2.5/5 - I guess it's safe to say that I don't have much interest in hawks or falconry. However, there were aspects of this book that I enjoyed.

I know I'm an outlier here because Helen Macdonald's "H is for Hawk" has been heaped with praise, but I didn't enjoy this book at all. I found Macdonald's personality to be fairly grating as an author -- she comes across as a sort of know-it-all that would be a wet blanket at parties. Others have felt profound grief but Macdonald writes as though she cornered the market on it.

A good author can make me interested in a topic that I formerly didn't know anything about... a great author can get me to share their passion. Macdonald doesn't manage either in regards to falconry (or training goshawks...) I just found it to be a weird combination of uppity and dull.

A co-worker told me about H Is for Hawk back when it first published in 2015. It peaked my interest then, mainly because hawks have always fascinated me. They also terrify me, but that’s a story for another day (I was dive bombed by a pesky hawk during my college years.)

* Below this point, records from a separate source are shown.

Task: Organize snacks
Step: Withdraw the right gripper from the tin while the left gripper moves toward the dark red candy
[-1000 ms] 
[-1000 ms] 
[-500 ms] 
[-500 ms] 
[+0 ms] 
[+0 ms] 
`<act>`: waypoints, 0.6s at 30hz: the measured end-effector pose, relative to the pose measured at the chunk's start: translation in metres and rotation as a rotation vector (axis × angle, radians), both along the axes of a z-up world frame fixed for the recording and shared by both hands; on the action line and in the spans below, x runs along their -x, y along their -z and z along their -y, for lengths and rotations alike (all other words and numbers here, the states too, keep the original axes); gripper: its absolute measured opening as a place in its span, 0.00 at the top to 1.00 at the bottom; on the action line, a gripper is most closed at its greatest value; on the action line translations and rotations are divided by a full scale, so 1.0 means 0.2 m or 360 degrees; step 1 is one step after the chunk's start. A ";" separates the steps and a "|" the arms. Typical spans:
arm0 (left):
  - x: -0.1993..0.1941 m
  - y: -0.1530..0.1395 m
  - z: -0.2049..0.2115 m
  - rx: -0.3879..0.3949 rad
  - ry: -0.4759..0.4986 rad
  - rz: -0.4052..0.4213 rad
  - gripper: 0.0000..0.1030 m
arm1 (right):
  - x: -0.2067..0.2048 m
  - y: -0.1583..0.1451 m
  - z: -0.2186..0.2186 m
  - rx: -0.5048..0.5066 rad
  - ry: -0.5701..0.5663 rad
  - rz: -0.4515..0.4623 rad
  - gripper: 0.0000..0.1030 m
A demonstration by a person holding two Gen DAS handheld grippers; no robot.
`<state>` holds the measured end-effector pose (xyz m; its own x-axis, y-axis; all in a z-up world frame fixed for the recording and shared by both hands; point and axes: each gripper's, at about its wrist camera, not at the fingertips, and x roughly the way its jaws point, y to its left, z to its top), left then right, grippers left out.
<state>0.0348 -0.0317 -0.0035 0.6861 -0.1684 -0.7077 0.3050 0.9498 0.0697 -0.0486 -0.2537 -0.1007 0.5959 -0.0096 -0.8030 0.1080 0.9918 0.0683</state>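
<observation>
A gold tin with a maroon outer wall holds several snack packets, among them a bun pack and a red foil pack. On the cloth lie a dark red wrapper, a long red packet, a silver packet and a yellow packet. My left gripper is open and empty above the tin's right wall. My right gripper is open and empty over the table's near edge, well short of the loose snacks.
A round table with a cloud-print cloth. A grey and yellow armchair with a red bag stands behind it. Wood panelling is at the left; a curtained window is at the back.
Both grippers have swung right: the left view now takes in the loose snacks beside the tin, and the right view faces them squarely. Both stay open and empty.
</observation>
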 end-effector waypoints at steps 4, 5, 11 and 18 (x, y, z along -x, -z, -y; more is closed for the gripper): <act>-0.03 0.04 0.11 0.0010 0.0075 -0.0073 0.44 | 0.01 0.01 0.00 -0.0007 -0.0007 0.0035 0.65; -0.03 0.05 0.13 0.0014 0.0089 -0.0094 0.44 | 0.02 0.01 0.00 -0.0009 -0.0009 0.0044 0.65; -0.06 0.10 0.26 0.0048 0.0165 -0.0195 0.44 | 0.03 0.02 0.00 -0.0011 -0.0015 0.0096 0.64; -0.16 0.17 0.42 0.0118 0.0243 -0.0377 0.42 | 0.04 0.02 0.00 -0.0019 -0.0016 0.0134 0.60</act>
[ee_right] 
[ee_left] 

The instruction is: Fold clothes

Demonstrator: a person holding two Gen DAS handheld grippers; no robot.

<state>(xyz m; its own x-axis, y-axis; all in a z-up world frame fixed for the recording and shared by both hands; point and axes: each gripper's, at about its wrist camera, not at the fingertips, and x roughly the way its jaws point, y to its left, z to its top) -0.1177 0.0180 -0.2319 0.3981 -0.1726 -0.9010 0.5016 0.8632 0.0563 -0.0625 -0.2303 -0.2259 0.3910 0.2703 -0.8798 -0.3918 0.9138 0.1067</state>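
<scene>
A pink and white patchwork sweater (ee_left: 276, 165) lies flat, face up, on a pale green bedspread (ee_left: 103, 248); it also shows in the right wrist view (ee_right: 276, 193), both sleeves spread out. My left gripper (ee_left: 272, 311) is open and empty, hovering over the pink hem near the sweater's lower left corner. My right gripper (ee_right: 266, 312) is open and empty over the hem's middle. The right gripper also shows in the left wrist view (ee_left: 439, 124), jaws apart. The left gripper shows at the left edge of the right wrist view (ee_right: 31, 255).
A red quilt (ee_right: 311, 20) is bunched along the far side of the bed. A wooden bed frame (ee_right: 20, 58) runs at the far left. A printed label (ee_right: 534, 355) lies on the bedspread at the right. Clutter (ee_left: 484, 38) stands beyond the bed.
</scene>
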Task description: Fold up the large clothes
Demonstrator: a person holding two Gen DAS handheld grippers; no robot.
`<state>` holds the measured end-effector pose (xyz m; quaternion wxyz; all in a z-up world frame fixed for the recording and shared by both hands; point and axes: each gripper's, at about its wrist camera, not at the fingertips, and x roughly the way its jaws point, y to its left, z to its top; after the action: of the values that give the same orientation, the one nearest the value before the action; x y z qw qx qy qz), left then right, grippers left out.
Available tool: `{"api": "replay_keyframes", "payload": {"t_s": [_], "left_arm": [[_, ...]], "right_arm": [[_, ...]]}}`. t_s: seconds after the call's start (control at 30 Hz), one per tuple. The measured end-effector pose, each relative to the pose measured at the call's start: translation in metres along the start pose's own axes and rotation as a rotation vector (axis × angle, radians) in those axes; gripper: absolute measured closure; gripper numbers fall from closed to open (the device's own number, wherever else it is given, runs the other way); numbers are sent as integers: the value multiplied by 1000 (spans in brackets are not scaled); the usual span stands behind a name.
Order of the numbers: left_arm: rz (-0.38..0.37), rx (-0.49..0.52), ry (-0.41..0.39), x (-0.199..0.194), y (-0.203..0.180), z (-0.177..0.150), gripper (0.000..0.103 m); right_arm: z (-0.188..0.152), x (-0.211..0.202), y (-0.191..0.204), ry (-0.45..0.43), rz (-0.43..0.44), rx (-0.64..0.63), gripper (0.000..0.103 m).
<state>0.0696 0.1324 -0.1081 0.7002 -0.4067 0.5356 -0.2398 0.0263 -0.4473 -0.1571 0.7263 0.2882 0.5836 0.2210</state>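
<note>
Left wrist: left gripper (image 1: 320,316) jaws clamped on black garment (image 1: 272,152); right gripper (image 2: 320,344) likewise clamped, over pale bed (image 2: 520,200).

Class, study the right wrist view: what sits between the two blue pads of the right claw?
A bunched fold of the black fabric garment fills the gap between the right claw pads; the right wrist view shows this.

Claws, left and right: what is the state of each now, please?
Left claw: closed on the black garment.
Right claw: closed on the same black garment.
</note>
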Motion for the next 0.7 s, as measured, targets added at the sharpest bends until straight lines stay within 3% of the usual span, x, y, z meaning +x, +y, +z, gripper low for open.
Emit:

Fast forward five years, and I finally read it and I wasn’t disappointed. It’s beautifully written, almost poetic at times, and I certainly learned things about hawks that I never knew, especially pertaining to their behaviors, and falconry. I will advise, if you don’t have an interest in hawks or falconry, or tend to avoid books about nature, this is probably isn’t the book for you. While there were certainly points that lost me, overall, I genuinely enjoyed spending time with it and came away with new found knowledge of hawks

I loved H is for Hawk. It's one of the best books I've read in ages.

H is for Hawk is very much a book about relationships: the relationship between the author and her father, whose death propels Helen Macdonald to purchase and train a goshawk. It's about the relationship between herself and the goshawk, between herself and the community around her, and people and nature in general. It's a book about the spiritual relationship and between herself and T.H. White, the author of The Once and Future King, who in the early 1950s wrote a book about his failed attempt to train a goshawk. It's a deep, meditative, beautifully written book. It's a remarkable book. Highly recommended.